In a recent landmark decision in the case of Jones v Tsige, the Ontario Court of Appeal created a new cause of action—“intrusion upon seclusion”—based on invasion of personal privacy.
Sandra Jones and Winnie Tsige worked at different branches of the Bank of Montreal. They did not know each other. Tsige became involved in a common-law relationship with Jones’s former husband and used her computer at work to look at Jones’s personal banking information, transaction details and personal information, at least 174 times over four years.
Tsige admitted she wrongfully viewed Jones’s information in violation of BMO’s Code of Business Conduct and Ethics, and her professional responsibility. She explained she was involved in a financial dispute with Jones’s former husband, and accessed the bank accounts to determine whether he was paying child support to Jones. She apologized for her actions. BMO suspended her for a week without pay and denied her a bonus.
Jones did not accept that explanation and sued Tsige for damages of $70,000 for invasion of privacy and breach of fiduciary duty, and for additional punitive and exemplary damages of $20,000.
The motion judge’s decision
Jones brought a motion for summary judgment against Tsige. The motion judge dismissed the claim for breach of fiduciary duty. The motion judge also held that Ontario law does not recognize a cause of action for invasion of privacy, and dismissed Jones’s motion for summary judgment. He granted Tsige’s cross-motion for summary judgment and dismissed the law suit, awarding costs fixed at $35,000 against Jones who he said had pursued the litigation aggressively and didn’t accept reasonable settlement offers.

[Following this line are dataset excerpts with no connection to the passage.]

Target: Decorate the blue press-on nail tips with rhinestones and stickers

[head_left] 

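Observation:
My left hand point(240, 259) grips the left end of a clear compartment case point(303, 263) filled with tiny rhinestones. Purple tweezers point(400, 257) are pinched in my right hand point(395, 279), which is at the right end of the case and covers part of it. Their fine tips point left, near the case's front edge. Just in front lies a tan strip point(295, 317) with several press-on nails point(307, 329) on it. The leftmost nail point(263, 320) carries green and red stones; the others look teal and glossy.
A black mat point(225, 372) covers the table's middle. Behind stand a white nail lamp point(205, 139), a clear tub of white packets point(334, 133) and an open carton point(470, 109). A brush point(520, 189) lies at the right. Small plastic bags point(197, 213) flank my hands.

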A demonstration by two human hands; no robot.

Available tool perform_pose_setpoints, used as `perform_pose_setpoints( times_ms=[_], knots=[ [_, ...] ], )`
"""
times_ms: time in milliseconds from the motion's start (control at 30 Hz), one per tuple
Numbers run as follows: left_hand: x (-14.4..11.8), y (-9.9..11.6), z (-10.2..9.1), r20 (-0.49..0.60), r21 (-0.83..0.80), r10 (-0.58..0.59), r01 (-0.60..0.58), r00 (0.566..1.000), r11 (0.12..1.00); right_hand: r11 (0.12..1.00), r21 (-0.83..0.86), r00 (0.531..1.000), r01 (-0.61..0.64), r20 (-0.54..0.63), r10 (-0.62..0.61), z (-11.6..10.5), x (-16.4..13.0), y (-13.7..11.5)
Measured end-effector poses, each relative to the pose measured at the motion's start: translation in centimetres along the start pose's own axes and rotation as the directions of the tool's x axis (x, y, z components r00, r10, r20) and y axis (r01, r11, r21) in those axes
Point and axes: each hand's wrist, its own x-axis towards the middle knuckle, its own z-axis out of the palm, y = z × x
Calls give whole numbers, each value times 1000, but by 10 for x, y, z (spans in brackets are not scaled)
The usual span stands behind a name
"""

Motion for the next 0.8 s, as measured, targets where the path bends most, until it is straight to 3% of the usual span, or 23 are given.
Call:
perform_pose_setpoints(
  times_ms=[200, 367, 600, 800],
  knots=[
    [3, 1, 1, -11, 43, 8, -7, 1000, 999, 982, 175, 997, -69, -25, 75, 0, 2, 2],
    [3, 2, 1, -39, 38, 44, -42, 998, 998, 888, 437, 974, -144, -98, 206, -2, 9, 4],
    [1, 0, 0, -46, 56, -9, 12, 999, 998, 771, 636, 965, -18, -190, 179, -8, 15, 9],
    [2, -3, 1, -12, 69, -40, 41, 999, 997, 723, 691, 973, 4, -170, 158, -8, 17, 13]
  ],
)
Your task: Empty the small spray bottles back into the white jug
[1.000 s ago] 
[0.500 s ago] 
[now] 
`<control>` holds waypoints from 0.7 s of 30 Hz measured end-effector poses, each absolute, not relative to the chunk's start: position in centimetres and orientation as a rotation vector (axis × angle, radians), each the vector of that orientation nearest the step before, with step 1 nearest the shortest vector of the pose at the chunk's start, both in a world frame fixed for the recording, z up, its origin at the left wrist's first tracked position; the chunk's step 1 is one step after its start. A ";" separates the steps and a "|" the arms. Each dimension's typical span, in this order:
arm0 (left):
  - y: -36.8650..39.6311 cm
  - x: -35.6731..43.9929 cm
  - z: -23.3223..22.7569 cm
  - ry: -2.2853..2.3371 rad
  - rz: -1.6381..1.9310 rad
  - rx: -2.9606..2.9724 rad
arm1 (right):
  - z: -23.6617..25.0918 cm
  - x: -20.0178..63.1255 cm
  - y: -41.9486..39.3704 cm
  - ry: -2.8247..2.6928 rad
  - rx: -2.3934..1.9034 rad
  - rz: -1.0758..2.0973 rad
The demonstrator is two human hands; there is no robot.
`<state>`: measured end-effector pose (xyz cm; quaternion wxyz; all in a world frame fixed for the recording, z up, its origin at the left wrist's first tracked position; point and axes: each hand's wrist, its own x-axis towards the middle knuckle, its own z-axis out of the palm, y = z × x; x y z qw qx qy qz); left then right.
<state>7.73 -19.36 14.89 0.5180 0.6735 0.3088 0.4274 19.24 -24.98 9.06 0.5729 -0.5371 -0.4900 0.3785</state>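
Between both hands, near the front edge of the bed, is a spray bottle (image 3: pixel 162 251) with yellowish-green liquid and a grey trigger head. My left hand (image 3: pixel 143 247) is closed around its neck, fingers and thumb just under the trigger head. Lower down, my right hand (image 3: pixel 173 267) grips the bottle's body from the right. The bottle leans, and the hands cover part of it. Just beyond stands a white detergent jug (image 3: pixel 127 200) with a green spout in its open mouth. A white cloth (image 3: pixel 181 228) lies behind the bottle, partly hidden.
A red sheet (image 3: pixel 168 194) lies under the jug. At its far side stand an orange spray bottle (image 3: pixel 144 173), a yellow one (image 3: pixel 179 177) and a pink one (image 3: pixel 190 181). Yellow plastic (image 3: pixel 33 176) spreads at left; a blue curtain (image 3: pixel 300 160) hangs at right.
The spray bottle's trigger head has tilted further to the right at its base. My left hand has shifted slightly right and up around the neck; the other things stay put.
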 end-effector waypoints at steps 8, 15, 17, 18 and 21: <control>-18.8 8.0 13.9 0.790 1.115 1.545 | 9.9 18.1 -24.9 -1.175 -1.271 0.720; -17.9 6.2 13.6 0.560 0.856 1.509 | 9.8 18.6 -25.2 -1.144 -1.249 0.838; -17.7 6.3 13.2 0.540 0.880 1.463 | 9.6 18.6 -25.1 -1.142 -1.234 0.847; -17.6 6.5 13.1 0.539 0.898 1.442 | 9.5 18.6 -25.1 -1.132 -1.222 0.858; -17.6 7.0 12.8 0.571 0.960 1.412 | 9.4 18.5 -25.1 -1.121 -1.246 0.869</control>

The Ontario Court of Appeal’s decision
Jones appealed to the Ontario Court of Appeal, presenting two issues: does Ontario law recognize a cause of action for invasion of privacy; and did the Motion Judge err with respect to costs?
The Ontario Court of Appeal considered whether common law recognized the right of action for invasion of privacy, and reviewed case law from Ontario and other jurisdictions.
The Court confirmed the existence of a right of action for “intrusion upon seclusion”. It felt strongly that the facts of this case cried out for a remedy.
The essential elements of the tort
The key elements of the cause of action for intrusion upon seclusion are:
• The Defendant’s conduct must be intentional, including reckless behaviour;
• The Defendant must have invaded, without justification, the Plaintiff’s private affairs or concerns;
• A reasonable person would regard the invasion as highly offensive, causing distress, humiliation or anguish.
The Court emphasized that a claim for intrusion upon seclusion will arise only for deliberate and significant invasions of personal privacy, including matters like one’s financial or health records, sexual practices and orientation, employment, or diary or private correspondence that, viewed objectively on the reasonable person standard, can be described as highly offensive.
It also stated that claims for the protection of privacy are not absolute and may provoke competing claims such as for the protection of freedom of expression.
The Court held that proof of actual loss is not an element of the cause of action for intrusion upon seclusion. Where a plaintiff has not suffered a provable pecuniary loss, the damages fall into the categories of “symbolic or moral”. The amount of these damages will be modest—up to $20,000. Jones was awarded $10,000.
Given that the Court of Appeal specifically listed intrusions into one’s employment as a matter that would be described as highly offensive, employers should be aware of their vulnerability and risk exposure to claims of this nature. Therefore, appropriate steps should be taken by employers to:
• Inform employees of potential liability to third parties and other workplace consequences they face for the deliberate invasion of personal privacy;
• Keep employees’ records, and information resulting from computer audits and related investigations secure, and limit accessibility to authorized persons;
• Better preserve and improve privacy standards within and outside the workplace, including those relating to the use of private investigators who investigate possible insurance or other fraud outside the workplace;
• Review and bolster policies relating to computer use, monitoring and access to employee work systems, and those limiting an employee’s expectation of privacy with a computer provided by the employer, and concerning bag checks, locker and desk searches, and GPS devices on employee vehicles.
It must be noted the new tort of intrusion upon seclusion only applies to “deliberate (including reckless conduct) and significant invasions in personal privacy” and at times there are lawful reasons for looking into personal records.